**INSTRUCTIONS FOR THE TASK:** Every line below should be set down exactly as it appears.
########
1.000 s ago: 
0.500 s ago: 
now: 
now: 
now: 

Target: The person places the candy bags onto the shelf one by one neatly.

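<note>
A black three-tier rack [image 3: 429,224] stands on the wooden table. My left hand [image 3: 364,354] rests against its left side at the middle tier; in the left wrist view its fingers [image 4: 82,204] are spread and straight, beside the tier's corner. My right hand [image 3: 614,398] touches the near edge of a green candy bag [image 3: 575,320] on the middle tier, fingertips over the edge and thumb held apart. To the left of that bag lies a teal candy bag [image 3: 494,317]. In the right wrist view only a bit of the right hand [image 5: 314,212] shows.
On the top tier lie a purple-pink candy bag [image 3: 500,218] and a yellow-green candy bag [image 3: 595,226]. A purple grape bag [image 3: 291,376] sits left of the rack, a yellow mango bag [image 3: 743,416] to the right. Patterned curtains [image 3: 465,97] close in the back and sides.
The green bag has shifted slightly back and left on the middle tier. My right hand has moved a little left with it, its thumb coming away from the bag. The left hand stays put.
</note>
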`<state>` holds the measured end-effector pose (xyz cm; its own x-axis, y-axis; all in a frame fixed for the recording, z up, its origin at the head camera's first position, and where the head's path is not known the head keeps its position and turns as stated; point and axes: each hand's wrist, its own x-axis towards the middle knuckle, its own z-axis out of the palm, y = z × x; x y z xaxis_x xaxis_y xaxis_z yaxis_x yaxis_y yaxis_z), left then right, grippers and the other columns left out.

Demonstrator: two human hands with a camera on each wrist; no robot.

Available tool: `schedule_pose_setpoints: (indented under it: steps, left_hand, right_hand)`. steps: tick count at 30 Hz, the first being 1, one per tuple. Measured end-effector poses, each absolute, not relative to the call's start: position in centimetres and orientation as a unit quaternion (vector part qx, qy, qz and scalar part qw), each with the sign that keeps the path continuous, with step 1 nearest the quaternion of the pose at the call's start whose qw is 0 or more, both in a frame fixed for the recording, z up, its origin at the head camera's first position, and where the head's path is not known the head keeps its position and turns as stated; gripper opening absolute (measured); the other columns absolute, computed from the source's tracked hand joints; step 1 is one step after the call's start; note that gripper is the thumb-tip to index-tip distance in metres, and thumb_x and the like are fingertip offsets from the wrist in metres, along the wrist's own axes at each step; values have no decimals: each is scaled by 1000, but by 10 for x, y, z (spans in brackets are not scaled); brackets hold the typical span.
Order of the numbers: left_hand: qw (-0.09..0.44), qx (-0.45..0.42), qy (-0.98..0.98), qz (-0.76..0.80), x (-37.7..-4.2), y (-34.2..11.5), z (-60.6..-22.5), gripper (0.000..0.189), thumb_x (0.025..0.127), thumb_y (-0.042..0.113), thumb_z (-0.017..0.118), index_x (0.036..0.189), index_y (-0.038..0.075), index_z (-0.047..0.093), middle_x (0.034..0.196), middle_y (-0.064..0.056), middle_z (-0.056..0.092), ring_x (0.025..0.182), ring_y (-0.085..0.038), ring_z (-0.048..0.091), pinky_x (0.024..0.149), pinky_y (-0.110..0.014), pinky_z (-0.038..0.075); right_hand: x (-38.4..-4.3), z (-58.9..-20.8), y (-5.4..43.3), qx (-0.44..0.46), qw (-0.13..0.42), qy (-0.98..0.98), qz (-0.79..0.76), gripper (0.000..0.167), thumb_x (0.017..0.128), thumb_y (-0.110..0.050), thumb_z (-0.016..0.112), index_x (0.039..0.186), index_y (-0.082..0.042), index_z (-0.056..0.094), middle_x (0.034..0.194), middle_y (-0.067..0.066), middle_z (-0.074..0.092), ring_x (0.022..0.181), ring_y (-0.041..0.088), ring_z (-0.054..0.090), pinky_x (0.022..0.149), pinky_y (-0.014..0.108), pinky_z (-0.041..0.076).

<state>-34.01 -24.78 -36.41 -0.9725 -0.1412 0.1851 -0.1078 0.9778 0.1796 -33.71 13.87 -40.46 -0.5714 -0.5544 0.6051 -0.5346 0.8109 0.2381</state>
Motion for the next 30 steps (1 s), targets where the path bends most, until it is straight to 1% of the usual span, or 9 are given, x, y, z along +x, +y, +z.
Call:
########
**RESPONSE TO THE TASK:**
1.000 s ago: 
0.500 s ago: 
now: 
now: 
now: 

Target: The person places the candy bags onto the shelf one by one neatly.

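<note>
A black three-tier rack [image 3: 429,224] stands on the wooden table. My left hand [image 3: 364,354] rests against its left side at the middle tier; in the left wrist view its fingers [image 4: 82,204] are spread and straight, beside the tier's corner. My right hand [image 3: 614,398] touches the near edge of a green candy bag [image 3: 575,320] on the middle tier, fingertips over the edge and thumb held apart. To the left of that bag lies a teal candy bag [image 3: 494,317]. In the right wrist view only a bit of the right hand [image 5: 314,212] shows.
On the top tier lie a purple-pink candy bag [image 3: 500,218] and a yellow-green candy bag [image 3: 595,226]. A purple grape bag [image 3: 291,376] sits left of the rack, a yellow mango bag [image 3: 743,416] to the right. Patterned curtains [image 3: 465,97] close in the back and sides.
The green bag has shifted slightly back and left on the middle tier. My right hand has moved a little left with it, its thumb coming away from the bag. The left hand stays put.
</note>
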`<state>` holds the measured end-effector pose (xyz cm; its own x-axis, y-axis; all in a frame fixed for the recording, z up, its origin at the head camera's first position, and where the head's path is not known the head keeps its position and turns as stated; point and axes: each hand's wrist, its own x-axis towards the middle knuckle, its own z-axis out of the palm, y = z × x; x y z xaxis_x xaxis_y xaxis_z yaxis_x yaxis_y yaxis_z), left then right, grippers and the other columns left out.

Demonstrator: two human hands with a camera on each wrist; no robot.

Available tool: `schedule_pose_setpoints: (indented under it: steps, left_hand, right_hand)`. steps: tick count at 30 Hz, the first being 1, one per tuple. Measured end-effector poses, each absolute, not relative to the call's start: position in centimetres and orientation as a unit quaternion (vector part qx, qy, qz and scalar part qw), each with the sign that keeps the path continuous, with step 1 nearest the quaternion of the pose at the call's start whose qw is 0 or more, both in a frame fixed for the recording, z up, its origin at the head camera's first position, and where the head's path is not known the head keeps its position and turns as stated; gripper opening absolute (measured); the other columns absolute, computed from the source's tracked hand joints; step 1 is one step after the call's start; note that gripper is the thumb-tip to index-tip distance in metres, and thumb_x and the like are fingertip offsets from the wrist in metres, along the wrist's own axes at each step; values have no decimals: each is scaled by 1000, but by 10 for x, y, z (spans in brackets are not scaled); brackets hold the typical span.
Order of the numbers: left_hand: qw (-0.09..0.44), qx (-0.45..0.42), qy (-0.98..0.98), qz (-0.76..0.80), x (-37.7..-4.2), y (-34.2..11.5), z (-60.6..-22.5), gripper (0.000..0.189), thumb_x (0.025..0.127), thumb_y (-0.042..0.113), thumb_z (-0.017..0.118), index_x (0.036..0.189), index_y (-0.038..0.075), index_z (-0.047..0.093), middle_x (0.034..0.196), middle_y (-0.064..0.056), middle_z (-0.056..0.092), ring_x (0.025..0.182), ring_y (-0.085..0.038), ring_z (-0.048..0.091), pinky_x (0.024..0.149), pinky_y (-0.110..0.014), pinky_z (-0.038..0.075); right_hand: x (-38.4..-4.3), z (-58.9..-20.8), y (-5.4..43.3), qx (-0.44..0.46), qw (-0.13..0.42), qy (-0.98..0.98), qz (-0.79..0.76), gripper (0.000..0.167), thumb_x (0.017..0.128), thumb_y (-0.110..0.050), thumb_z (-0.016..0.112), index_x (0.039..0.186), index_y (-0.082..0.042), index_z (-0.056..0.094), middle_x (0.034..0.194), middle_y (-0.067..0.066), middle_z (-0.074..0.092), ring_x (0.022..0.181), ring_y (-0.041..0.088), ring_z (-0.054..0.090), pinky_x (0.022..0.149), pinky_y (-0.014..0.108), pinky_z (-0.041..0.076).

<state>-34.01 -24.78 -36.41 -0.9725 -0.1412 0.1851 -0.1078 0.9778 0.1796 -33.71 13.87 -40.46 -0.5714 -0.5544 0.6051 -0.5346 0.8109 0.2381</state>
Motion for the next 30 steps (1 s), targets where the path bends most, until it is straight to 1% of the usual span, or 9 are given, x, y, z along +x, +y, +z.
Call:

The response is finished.